If you want to know how to get unstuck, you have to be willing to look at how you make decisions.
“Sometimes, the only cost to experience an ecstatic moment is a decision.”
― Dr. Jacinta Mpalyenkana
I selected a corner table in a café off Avenue Montaigne in Paris’s 8th arrondissement. I had spent the morning strolling the upscale, glimmering street, peering into the windows of Dior, Gucci, Prada, Chanel, Versace, and dozens of other boutiques. Each display was an eye-popping work of art, and I had immersed myself in sumptuous design and fashion for hours.
Seated comfortably on the terrace, I had a prime viewing position to watch celebrities and the world’s elite stroll past. “C’est un rêve,” (It is a dream) I said to myself.
I took my journal and pen out of my bag and began listing everything I had achieved over the last 18 months. Next to each accomplishment, I created a column entitled “To what do I attribute my success?” I was looking for a pattern of any kind to gain insight that may help me repeat success going forward.
For the moments when things felt hard, I wanted to be able to remind myself how to get unstuck.
Deliberate Decision-Making
I hopscotched around the list, filling in brief “How I did it” answers until each item was complete. I finished my espresso and settled back in my chair to read my answers, top to bottom.
I had no trouble spotting a pattern.
One after another, my answers were some variation of “I decided.”
- I decided to leave a painful marriage.
- I launched an enterprise with very little cash.
- I chose to invest mightily in my education, training, healing, and self development.
- I decided to dream, look up, and see possibilities everywhere.
- I decided to hire people to whom I could delegate household and business tasks, freeing me to work primarily in my zone of genius.
- I decided to launch online marketing campaigns (even when all the associated tech freaked me out).
- I chose daily habits and rituals that propelled me forward.
Reading over the list, I realized that without knowing it at the time, I had committed to living the art of deliberate decision-making, leaving nonaction and indecision in the dust. Because I had been in crisis in every aspect of my life, I had plowed forward with massive action. I had had no time to dilly dally or ponder or fret over choices.
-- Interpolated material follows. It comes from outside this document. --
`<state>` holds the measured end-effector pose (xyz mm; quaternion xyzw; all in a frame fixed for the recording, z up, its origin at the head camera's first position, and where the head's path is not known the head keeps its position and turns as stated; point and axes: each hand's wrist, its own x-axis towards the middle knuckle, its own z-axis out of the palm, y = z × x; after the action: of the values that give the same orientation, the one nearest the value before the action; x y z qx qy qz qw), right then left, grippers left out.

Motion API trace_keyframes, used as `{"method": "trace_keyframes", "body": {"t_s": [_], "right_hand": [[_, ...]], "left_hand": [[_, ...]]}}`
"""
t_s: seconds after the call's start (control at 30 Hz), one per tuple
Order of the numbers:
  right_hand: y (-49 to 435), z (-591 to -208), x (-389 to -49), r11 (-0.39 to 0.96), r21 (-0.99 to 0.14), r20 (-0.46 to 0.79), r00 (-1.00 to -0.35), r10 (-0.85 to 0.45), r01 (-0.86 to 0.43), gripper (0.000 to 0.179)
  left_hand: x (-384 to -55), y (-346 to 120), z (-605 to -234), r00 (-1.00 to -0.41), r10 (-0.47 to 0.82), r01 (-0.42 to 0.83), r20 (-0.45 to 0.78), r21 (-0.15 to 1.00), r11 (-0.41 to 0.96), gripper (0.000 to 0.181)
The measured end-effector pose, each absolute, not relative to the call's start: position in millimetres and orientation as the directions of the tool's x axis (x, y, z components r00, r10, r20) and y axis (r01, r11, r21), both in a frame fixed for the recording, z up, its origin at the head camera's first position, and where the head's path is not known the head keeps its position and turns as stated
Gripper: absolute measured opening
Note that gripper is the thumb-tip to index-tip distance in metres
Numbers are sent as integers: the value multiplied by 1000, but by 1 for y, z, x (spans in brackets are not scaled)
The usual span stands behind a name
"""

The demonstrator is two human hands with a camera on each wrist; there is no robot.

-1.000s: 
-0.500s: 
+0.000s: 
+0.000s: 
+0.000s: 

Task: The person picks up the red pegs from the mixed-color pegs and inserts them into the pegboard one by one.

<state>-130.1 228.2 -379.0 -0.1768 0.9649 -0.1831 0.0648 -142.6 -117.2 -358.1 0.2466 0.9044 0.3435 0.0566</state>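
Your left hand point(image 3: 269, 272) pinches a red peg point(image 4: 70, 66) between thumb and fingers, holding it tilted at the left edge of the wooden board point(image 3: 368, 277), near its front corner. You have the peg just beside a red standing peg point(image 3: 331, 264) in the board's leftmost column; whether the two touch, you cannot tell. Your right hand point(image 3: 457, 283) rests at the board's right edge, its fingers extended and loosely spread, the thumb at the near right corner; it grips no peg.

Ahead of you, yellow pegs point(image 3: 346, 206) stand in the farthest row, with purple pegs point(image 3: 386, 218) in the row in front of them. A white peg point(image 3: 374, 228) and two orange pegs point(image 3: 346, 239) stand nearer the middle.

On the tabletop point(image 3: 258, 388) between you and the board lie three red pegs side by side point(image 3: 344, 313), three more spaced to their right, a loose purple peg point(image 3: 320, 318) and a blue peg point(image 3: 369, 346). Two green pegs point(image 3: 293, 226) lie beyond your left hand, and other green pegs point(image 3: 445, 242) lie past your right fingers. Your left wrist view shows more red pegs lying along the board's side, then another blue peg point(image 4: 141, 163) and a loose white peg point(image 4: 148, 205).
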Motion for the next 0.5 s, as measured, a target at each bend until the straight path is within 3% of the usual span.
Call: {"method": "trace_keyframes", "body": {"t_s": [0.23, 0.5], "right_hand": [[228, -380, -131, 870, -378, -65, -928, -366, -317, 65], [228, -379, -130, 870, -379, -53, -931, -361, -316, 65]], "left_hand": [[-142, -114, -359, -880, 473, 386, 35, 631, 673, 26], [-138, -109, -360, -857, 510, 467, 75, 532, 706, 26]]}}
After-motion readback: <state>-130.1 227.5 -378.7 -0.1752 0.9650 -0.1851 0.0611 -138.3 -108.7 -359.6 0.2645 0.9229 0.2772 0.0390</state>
I had to get going and fast.
I knew that for my future success, I would need to adopt that same mindset of purposeful, focused decision-making, even when (especially when) I had become comfortable with maintaining status quo. I would need to cast aside second guessing, doubt fondling, and endless analysis paralysis, steeped in option weighing.
I would also need to quiet my mind’s fear blurts that announced the thing I was considering doing would be too hard, too expensive, too filled with unknowns, too scary. I wanted to know how to get unstuck on demand.
Deliberate decision-making has a flywheel energy to it. One decision emboldens the next. Creative flow and courage engage in new ways, further propelling us forward. More decisions follow.
How to Get Unstuck
Once we get off stuck and into action, the thing that we had manufactured in our mind as being too steep a hill to climb becomes manageable. That is, when we’ve finally have sat down to do the work, the vast majority of the time it is never as scary or hard as we thought it’d be.
When we stop believing the lie that we have to know the entire series of decisions for a particular goal or course of action (not just the first one), we realize how to get unstuck, release our death grip on certainty and are willing to try.
Warning: that flywheel can also crank backward (if we let fear blurts win the day), spinning us along with it. Stopping us from choosing. Halting our progress. This creates a profound amount of pain as we straddle the chasm of The Before versus The After.
If we find ourselves in a decision-making quagmire riddled with fear, we can ask ourselves the following in order to wriggle out of the funk:
Whom could I ask for help?
What resource(s) do I need?
What might this look like if it were easy?
If I knew how to do this, what would I do?
Next, list the top 3 things you are most proud of accomplishing in your life. To what do you attribute your success? Reverse engineer your moments of decision. The moments you made a choice and stuck with it. The times you didn’t waffle.
The word decide is derived from the following Latin:
de — off
caedere — cut
To decide, therefore, is to cut off (other choices). It is in this removal of options, that our panic response can set in. We tend to forget that we can always make a new decision if the one we made in the past did not pan out, work as we had wanted, and/or take us to the desired outcome.
Please note that this is not a clarion call to burn the boats! We can make choices that powerfully and positively impact our lives while creating a path or runway for the new direction. And we can do this without placing ourselves in peril.
Decisions can be our direct link to our enjoying a rich and joy-filled existence in our personal and business lives. Keystone, deliberate decisions can be scary, but are also our “Get out of Jail Free” card, paving the way for our experiencing the fullness of being alive.
“I want to live a big life. I want to challenge myself. I want to push the boundaries of what’s possible. And I have found that the more things I do that scare me, the bigger life becomes, the more life opens up, the more opportunities present themselves … There’s a liberation in doing the things that scare you.” —Emma Isaacs, Winging It
Let’s choose to lean into the future visions we hold, to take a deep breath, and to decide.